6- Le choix, la décision
    C’est alors qu’il nous faut décider c’est-à-dire à la fois choisir et mettre toute sa volonté, son énergie, sa persévérance en vue de réaliser ce que nous avons choisi. La décision est un acte important ; elle tranche, en renonçant à d’autres façons de faire qui avaient été envisagées. Le choix est comme la vérité plus tranchante qu’une épée. Mais le renoncement nécessaire n’est pas traumatisant car le oui du choix est tout rempli d’un amour authentique source de joie et de paix.


    Deux choses sont importantes à propos de la décision. La première est que, dans la mesure où nous avons cherché honnêtement la vérité, où nous avons placé en Dieu toute notre démarche, où nous avons eu l’humilité de demander conseil, alors on peut dire que notre décision a été prise avec une conscience éclairée et que c’était la seule décision juste. Il ne faut donc pas avoir des regrets lorsque les difficultés surviennent ni de culpabilité lors d’un échec car notre décision prise était la seule juste.
    
7- L’accompagnement et la remise en cause régulière
    Conscient de nos fragilités et de la difficulté à vivre l’appel de Dieu, de même que vous avez été accompagnés durant les trois années de formation, il est important  de continuer en couple a être accompagné sur votre route. L’accompagnement se situe à deux niveaux : d’une part avoir l’intelligence et l’humilité de demander conseil comme ensuite d’en tenir compte, mais aussi d’accepter régulièrement de placer sa vie sous le regard d’un tiers.

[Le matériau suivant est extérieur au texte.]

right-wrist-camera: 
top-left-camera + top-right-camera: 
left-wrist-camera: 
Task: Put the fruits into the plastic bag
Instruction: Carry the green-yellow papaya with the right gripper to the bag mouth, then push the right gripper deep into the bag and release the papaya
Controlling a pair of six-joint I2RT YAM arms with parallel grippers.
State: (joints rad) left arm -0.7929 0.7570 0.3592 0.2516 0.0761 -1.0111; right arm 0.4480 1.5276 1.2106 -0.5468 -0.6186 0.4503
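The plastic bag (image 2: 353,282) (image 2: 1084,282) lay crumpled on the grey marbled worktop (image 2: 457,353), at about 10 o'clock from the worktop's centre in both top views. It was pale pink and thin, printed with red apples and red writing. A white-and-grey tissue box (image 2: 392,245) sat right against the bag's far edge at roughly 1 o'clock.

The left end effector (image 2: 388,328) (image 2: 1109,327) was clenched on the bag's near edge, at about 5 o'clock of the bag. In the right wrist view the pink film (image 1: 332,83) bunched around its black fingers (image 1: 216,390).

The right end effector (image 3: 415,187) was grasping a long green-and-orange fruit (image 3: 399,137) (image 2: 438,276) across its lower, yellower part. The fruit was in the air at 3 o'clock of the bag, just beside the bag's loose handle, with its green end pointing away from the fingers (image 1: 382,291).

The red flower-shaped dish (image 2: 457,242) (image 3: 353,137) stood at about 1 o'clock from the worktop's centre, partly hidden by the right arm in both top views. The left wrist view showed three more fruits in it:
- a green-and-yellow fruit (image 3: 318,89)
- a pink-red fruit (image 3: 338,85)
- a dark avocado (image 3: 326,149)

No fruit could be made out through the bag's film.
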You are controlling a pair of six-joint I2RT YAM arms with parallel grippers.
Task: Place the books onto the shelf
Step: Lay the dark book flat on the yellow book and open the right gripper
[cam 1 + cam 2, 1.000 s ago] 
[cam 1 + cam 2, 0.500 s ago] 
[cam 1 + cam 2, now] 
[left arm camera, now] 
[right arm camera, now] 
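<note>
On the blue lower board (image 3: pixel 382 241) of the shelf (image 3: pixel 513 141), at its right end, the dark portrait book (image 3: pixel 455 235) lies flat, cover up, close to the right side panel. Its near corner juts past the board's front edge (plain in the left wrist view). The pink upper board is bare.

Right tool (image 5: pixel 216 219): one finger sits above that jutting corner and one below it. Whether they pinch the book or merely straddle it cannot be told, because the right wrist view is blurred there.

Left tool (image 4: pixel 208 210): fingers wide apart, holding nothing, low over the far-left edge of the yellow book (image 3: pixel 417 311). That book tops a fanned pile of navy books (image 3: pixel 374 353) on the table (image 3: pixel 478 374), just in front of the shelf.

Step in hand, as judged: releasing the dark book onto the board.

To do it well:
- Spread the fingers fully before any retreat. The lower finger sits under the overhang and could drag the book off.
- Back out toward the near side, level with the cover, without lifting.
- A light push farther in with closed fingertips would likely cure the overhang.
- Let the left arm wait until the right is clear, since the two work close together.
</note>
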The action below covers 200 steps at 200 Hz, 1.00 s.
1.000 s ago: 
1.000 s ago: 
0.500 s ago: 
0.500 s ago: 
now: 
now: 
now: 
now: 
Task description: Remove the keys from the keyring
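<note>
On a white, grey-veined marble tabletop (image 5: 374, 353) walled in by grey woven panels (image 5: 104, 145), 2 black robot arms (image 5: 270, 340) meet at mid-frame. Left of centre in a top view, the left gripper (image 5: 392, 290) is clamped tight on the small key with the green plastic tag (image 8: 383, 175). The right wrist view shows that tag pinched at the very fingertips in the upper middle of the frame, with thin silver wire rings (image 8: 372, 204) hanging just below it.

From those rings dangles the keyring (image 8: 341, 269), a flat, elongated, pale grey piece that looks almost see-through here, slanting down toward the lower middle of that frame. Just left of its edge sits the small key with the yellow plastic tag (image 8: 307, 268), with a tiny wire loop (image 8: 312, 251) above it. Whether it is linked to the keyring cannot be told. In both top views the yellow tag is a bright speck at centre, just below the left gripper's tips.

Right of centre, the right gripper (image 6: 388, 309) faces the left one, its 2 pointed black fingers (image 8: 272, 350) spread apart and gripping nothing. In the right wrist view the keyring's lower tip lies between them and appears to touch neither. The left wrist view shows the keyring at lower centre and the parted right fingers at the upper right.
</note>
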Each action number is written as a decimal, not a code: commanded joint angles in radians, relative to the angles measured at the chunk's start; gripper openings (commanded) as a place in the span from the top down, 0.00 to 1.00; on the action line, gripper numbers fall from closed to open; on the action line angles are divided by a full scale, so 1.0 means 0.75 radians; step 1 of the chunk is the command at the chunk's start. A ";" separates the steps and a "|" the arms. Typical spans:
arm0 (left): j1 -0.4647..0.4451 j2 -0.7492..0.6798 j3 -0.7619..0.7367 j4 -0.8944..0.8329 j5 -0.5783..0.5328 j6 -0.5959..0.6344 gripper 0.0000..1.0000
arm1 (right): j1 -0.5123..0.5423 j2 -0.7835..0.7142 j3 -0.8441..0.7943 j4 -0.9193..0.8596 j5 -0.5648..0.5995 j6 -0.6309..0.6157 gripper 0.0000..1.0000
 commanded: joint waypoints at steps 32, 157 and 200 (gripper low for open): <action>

    Nous sommes des êtres de relation, en relation les uns avec les autres. Dans les moments où il convient de faire des choix, il est indispensable de prendre conseil auprès de personnes en qui nous avons confiance. Déjà le jugement établi à plusieurs a plus de chance d’être un bon jugement, mais aussi nous pouvons penser que ceux qui ne sont pas impliqués aussi directement que nous ont plus d’objectivité dans leur jugement que nous-mêmes. Quant à un accompagnement plus permanent, nous savons que nos vies évoluent, que les circonstances extérieures viennent modifier notre rapport à la réalité des choix antérieurs, avec des moments d’incertitude et de brouillard ; dans ces moments, il est utile là encore d’avoir un regard extérieur qui dépasse les émotions que nous pouvons avoir lesquelles altèrent notre perception des choses.

8- La paix intérieure
    Un dernier mot sur la nécessité de garder la paix intérieure dans les tensions que provoquent les multiples exigences de nos vocations et les aléas de la vie. Deux pistes. L’une est la cohérence et l’autre la confiance. 


    La cohérence c’est cet effort permanent d’accorder ce que j’ai voulu, ce que je crois avec mes décisions et mes actes. La cohérence n’est pas autre chose que cet effort de vérité qui doit traverser sans cesse nos vies. Quant à la confiance, c’est dans la certitude de la présence aimante de Dieu que cette confiance s’inscrit. Nous savons que Dieu n’abandonne jamais son ami surtout lorsque les circonstances sont plus difficiles ou douloureuses. 


    Cette paix intérieure n’est nullement la sérénité mais le sentiment d’être là où nous devons être, à notre place. Elle est le fruit d’un accord entre moi et le Seigneur, entre moi et moi. Elle permet d’avancer sans crainte appuyés sur le roc de l’amour infini de Dieu.